Table: Longer application times were required for the potassium permanganate solution using the Reactor C sample.
This sample consists of reactor A and reactor B samples (<1μ
This is because it had an extremely thicker oxide (~5 μm) than m). “CANDECON” method by Lacy et al. [British Nuclear
Energy Society, International Conference on
Water Chemistry of Nuclear Reactor
System, Bounemouth, England, 385-391],
and a modification of the alkaline permanganate (APAC) process developed by the Soviets for stainless steel steam generators [Golubev et al., Soviet
Atomic Energy 44 , 5, 504-506] and other decontamination operations were conducted. The Candecon method was applied for 24 hours at 95°C during the test, but it was not effective and was only effective for reactor B experiments.

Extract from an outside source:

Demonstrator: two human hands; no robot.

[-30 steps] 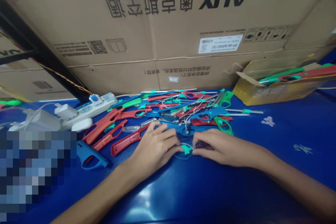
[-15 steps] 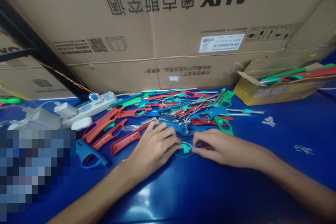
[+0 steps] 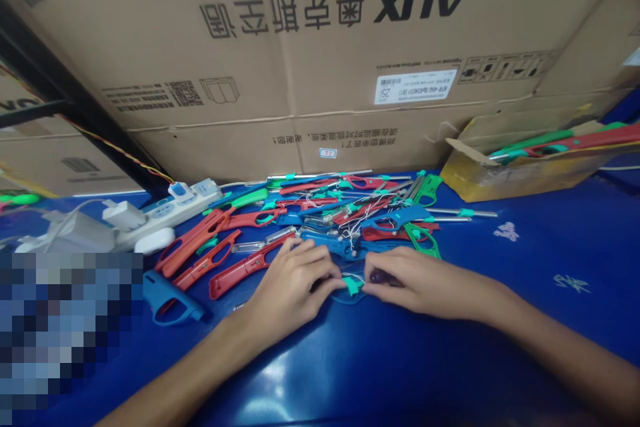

It gave a DF of 1.1. Although Soviet law gave a DF of 4.3,
This is a similar value to that of the present method, but like all methods using alkaline permanganates, this method requires water washing between each step, which makes it difficult to treat large volumes that are not amenable to direct treatment by ion exchange. resulting in waste liquid.

Claims (1)

[Scope of Claims] 1. A method for chemically dissolving oxide deposits partially containing chromium, in particular a method for chemically decontaminating oxide deposits contaminated with radioactive species, comprising: (1) chromium. To remove chromium as hexavalent chromium,
an acidic solution of permanganate; (2) an acidic solution of a reducing agent to decompose excess permanganate ions and manganese dioxide produced by reduction of permanganate radicals; A method comprising subsequently treating said oxide with a mixture of a reducing agent and a complexing acid to dissolve the remaining oxide.